Dataset records

● ● ● ● ●

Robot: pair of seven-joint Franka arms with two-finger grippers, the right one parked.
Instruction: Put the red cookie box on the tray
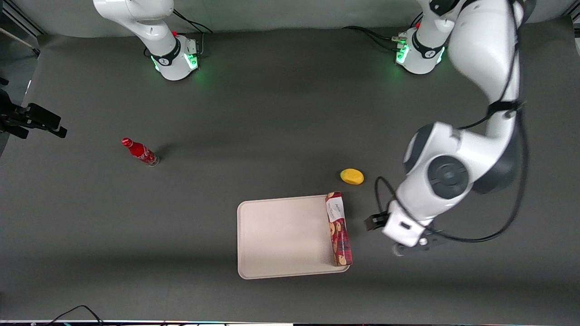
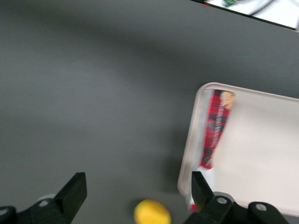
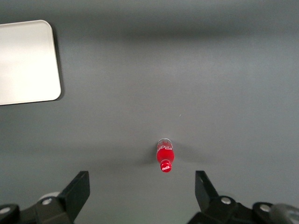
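I see the long dark-red plaid cookie box lying along the edge of the big pale cream rectangular tray, on the side toward the working arm's end of the dark grey bench. My left gripper hangs above bare bench just beside the tray, its black fingers spread wide and holding nothing. A small yellow oval object sits near the box's white-label end, farther from the front camera.

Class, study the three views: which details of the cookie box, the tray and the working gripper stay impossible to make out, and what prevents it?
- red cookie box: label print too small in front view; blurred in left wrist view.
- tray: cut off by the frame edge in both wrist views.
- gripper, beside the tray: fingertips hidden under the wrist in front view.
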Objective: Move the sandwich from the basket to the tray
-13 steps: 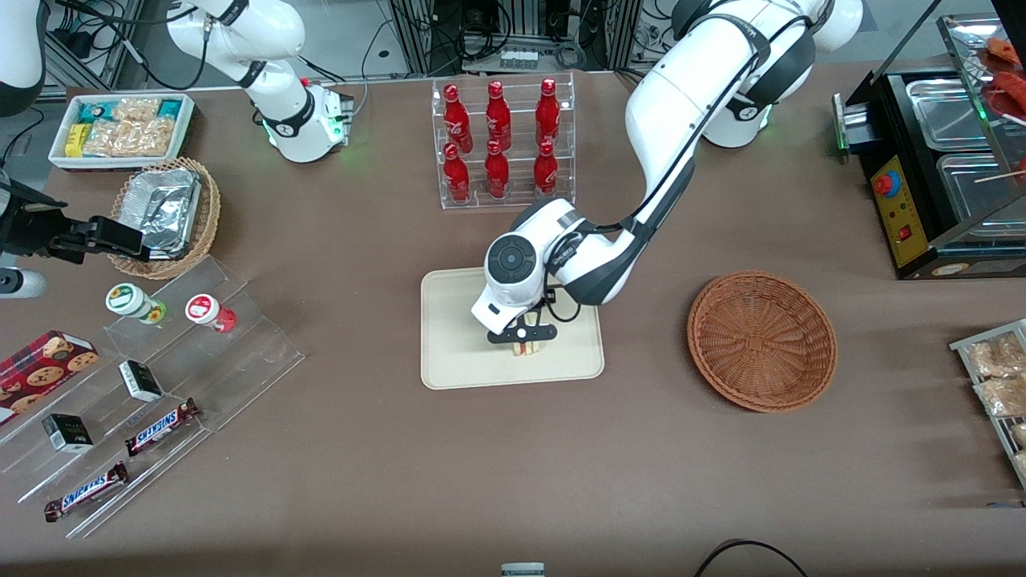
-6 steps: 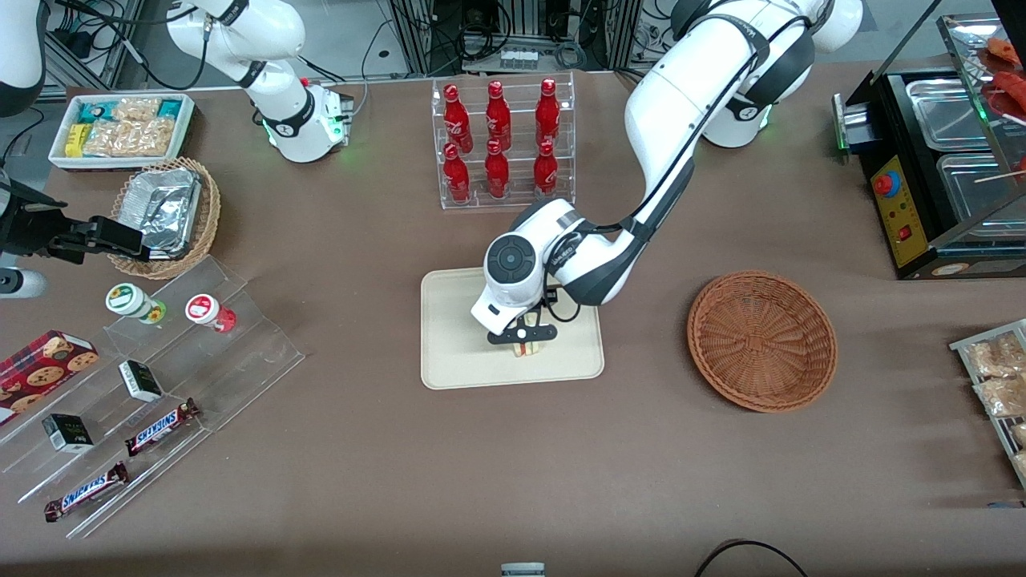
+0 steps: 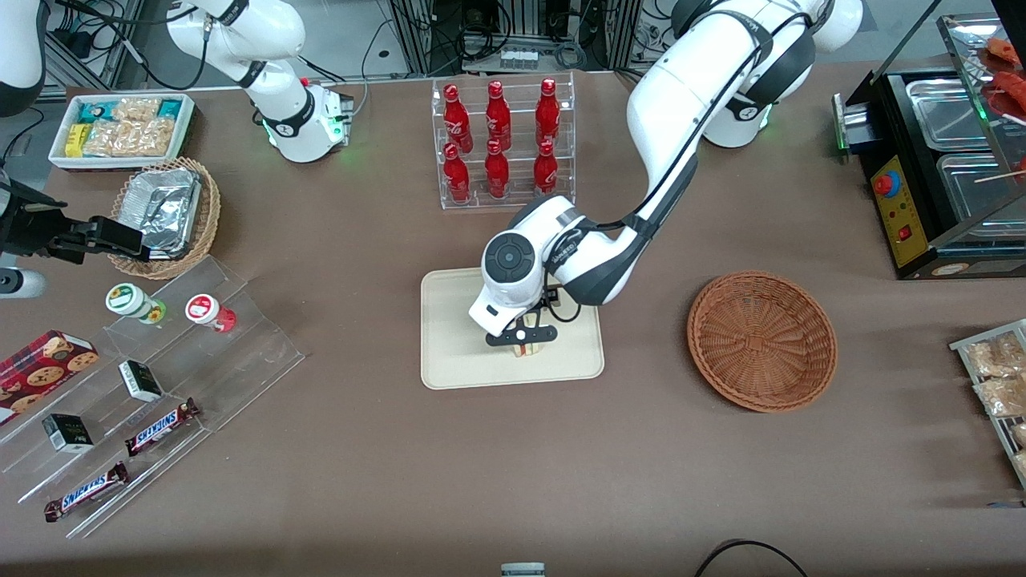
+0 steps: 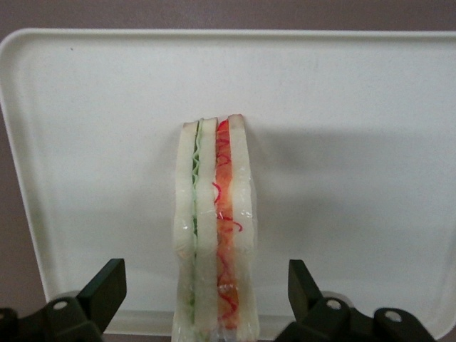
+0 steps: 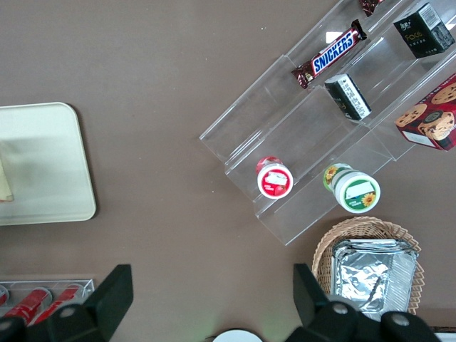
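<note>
The sandwich [image 4: 214,228] stands on its edge on the cream tray [image 4: 342,107], a wedge of white bread with green and red filling in clear wrap. In the front view it [image 3: 526,350] shows just under my gripper [image 3: 521,336], on the part of the tray [image 3: 453,344] nearer the front camera. My gripper [image 4: 206,285] is open: its fingers [image 4: 107,281] stand well apart on either side of the sandwich with clear gaps, not touching it. The reddish-brown wicker basket [image 3: 761,340] lies empty toward the working arm's end of the table.
A clear rack of red bottles [image 3: 501,144] stands farther from the front camera than the tray. Stepped acrylic shelves [image 3: 160,377] with snacks, a paler wicker basket with foil containers [image 3: 164,212] and a white tub of packets [image 3: 120,128] lie toward the parked arm's end. A black food warmer [image 3: 938,168] stands at the working arm's end.
My wrist has shifted very slightly away from the front camera and up. The sandwich stays in the same place on the tray.
</note>
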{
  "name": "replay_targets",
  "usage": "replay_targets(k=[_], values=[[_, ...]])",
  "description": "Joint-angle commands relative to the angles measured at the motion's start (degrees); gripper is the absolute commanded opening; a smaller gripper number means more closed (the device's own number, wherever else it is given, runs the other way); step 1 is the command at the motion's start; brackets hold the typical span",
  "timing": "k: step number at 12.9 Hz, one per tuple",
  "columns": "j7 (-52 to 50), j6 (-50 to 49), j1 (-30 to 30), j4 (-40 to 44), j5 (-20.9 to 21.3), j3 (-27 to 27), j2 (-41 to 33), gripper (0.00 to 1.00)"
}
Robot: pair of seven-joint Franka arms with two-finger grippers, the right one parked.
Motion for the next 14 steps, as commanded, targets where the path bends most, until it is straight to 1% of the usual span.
replay_targets(k=[1, 7, 8, 9, 11, 12, 14], values=[[-0.8, -3.3, -0.6, 2.9, 0.7, 0.6, -1.3, 1.0], [-1.2, -8.7, -0.4, 2.9, 1.0, 0.7, -6.9, 1.0], [-1.0, -9.1, -0.1, 2.9, 0.5, 0.9, -8.7, 1.0], [-0.4, -10.3, -0.1, 2.5, 0.1, 3.2, -10.6, 1.0], [1.0, -12.0, -0.1, 1.8, -1.9, 6.8, -13.1, 1.0], [3.8, -12.4, 0.0, 0.6, -3.2, 8.9, -14.4, 1.0], [14.0, -12.3, -0.1, -5.7, -10.6, 16.1, -20.0, 1.0]])
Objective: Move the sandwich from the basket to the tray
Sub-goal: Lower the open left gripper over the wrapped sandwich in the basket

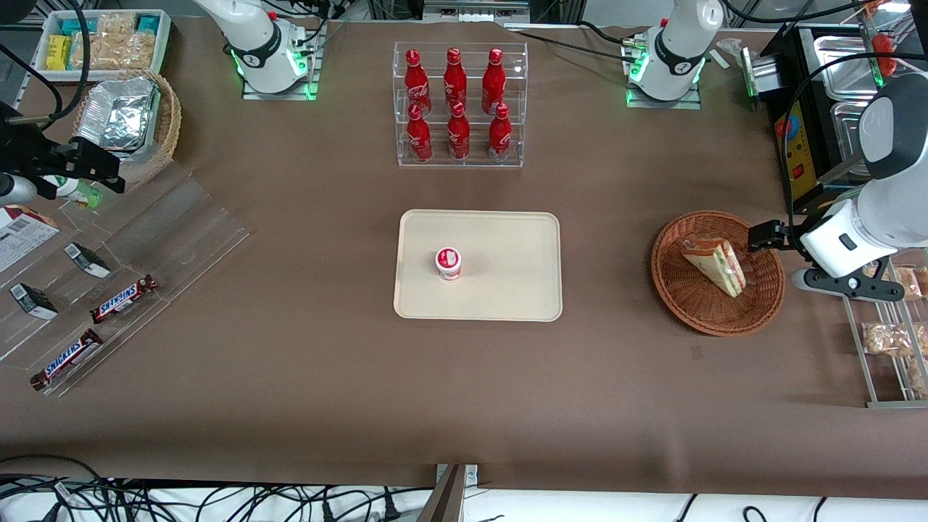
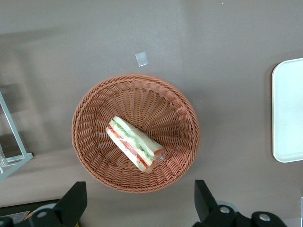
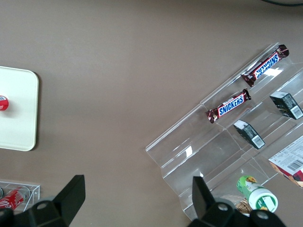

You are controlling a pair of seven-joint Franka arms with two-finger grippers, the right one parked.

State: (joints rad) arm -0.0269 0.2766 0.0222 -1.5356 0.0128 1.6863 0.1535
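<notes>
1. Hovering above the basket's (image 1: 718, 272) rim on the working arm's side, the gripper (image 1: 763, 235) shows in the front view with the sandwich (image 1: 714, 264) lying just below and beside it, inside the basket and not yet touched. I'd call this the approach before the pick. The tray (image 1: 478, 264) sits well apart from the gripper, toward the parked arm, and holds only a small red-and-white cup (image 1: 448, 262). An acrylic rack (image 1: 459, 105) of red bottles stands farther from the camera than the tray.

2. From the left wrist, the fingers (image 2: 71, 201) are spread wide with nothing between them, so the gripper (image 2: 137, 203) is released. Directly beneath it the basket (image 2: 90, 142) holds the sandwich (image 2: 135, 144) alone, lying on its side with the filling edge facing up. One corner of the tray (image 2: 289, 111) shows off to the side. The next move, I'd guess, calls for dropping straight down and turning the wrist so the fingers straddle the wedge across its bread faces.

3. From the right wrist there is just a tray (image 3: 16, 109) corner and chocolate bars (image 3: 228, 105) on a clear stand, nothing of the sandwich.
</notes>
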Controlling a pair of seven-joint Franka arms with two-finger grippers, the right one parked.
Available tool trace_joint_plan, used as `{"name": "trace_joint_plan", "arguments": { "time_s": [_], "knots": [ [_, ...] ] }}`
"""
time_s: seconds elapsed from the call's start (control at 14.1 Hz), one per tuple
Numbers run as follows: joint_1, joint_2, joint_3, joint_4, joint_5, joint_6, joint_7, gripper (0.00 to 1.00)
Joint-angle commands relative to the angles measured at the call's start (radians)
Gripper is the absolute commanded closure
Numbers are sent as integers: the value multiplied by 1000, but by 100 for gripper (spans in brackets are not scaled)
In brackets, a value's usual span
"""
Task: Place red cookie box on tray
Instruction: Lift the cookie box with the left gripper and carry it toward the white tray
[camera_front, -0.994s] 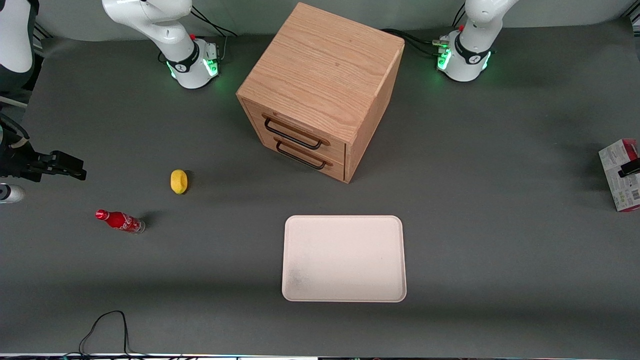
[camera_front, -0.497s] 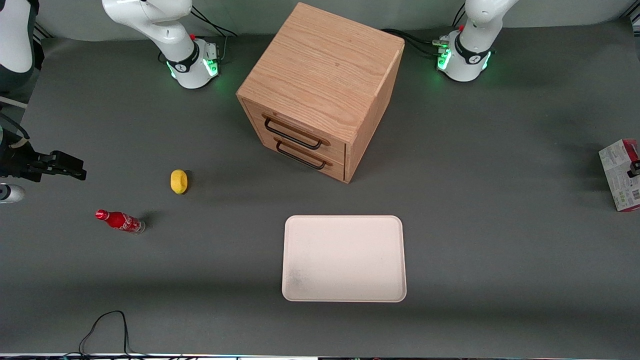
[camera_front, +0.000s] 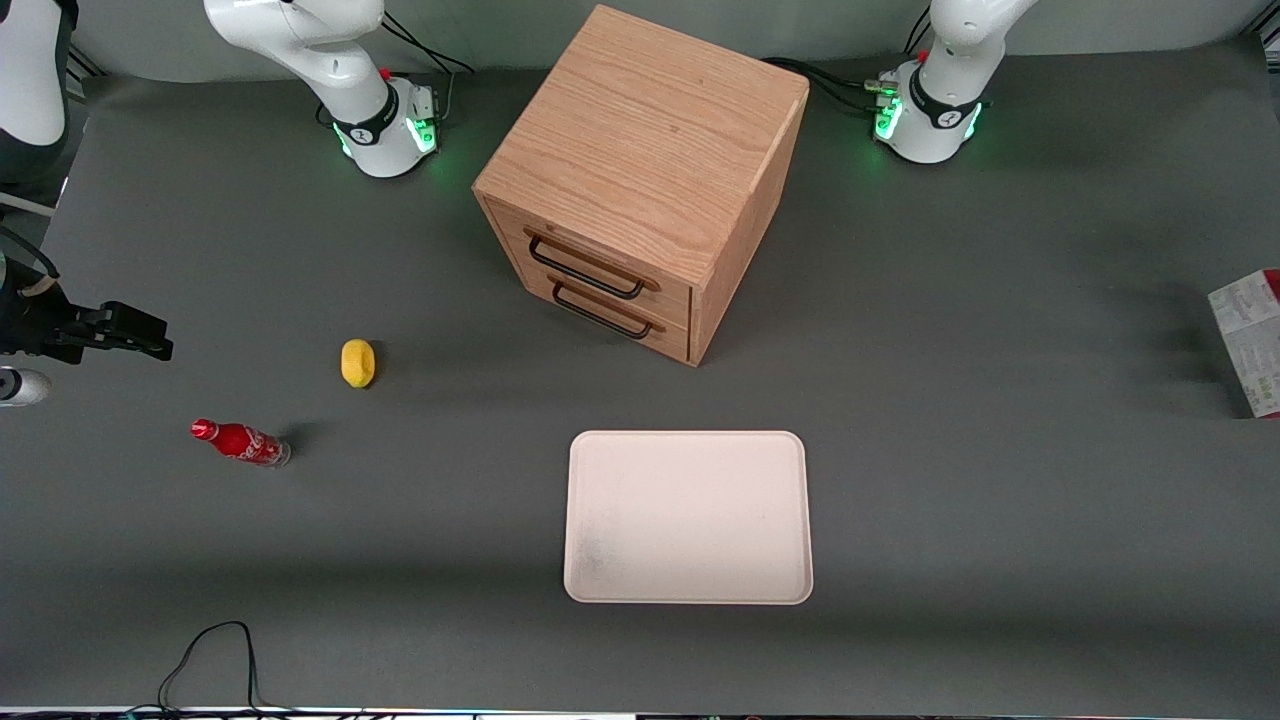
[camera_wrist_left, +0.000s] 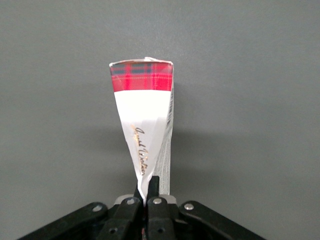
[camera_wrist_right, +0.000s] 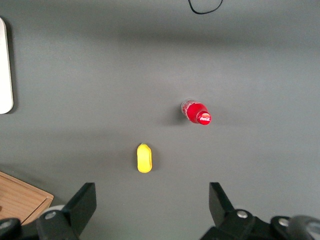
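While clamping red cookie box (camera_wrist_left: 145, 130), tool (camera_wrist_left: 148, 194) hangs above table (camera_wrist_left: 250, 100).

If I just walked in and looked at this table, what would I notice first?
Probably the big wooden drawer cabinet standing mid-table, with the cream-white tray lying nearer the front camera than it. Next, the red cookie box, pinched in the shut fingers of the gripper off the table at the working arm's end. Toward the parked arm's end lie a small red soda bottle and a yellow lemon.
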Motion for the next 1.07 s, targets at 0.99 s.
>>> {"name": "trace_joint_plan", "arguments": {
  "time_s": [0.99],
  "knots": [
    [-308,-179,6,558,42,-790,-129,100]
  ]
}}
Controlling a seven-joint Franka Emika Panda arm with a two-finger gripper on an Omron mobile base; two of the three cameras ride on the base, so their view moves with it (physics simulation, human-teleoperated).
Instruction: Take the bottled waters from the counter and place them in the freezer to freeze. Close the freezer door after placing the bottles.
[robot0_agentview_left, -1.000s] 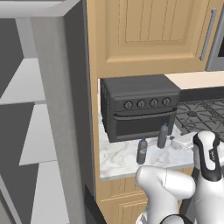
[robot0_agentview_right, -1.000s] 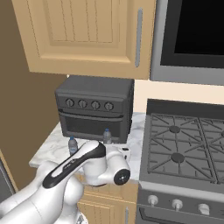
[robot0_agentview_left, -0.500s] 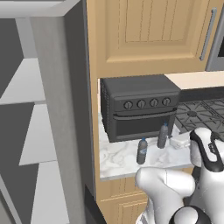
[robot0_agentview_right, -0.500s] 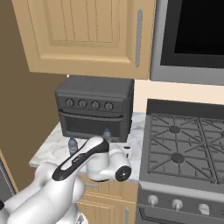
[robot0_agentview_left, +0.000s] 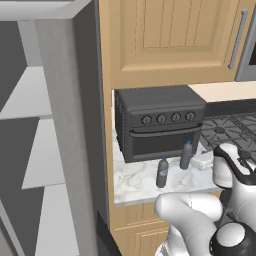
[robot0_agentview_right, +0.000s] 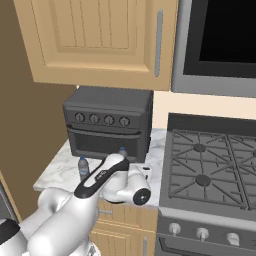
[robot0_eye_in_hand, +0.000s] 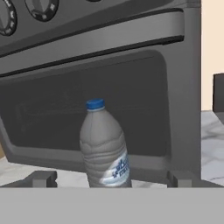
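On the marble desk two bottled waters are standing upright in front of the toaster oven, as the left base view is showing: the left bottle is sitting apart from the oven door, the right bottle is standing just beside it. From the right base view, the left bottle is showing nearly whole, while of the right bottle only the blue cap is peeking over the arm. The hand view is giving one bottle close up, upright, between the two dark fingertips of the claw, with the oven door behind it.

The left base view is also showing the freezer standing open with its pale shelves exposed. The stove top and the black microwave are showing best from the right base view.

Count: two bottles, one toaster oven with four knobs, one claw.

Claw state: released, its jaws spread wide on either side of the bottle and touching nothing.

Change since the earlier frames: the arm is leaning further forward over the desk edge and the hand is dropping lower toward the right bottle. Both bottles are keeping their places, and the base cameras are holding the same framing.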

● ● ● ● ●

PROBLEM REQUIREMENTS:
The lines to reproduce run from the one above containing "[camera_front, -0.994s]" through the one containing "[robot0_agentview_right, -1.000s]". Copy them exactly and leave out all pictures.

EXERCISE OUTPUT:
[camera_front, -0.994s] 
[camera_front, -0.497s] 
[camera_front, +0.000s] 
[camera_wrist_left, +0.000s] 
[camera_wrist_right, +0.000s] 
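While clamping red cookie box (camera_wrist_left: 145, 130), tool (camera_wrist_left: 148, 194) hangs above table (camera_wrist_left: 250, 100).

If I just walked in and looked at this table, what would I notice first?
Probably the big wooden drawer cabinet standing mid-table, with the cream-white tray lying nearer the front camera than it. Next, the red cookie box, pinched in the shut fingers of the gripper off the table at the working arm's end. Toward the parked arm's end lie a small red soda bottle and a yellow lemon.
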Motion for the next 1.07 s, targets at 0.99 s.
>>> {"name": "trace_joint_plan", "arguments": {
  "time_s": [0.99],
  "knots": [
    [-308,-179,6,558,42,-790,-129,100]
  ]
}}
Controlling a seven-joint Franka Emika Panda arm with a two-finger gripper on an Omron mobile base; two of the three cameras ride on the base, so their view moves with it (physics simulation, human-teleoperated).
Instruction: Take the bottled waters from the counter and place them in the freezer to freeze. Close the freezer door after placing the bottles.
[robot0_agentview_left, -1.000s] 
[robot0_agentview_right, -1.000s] 

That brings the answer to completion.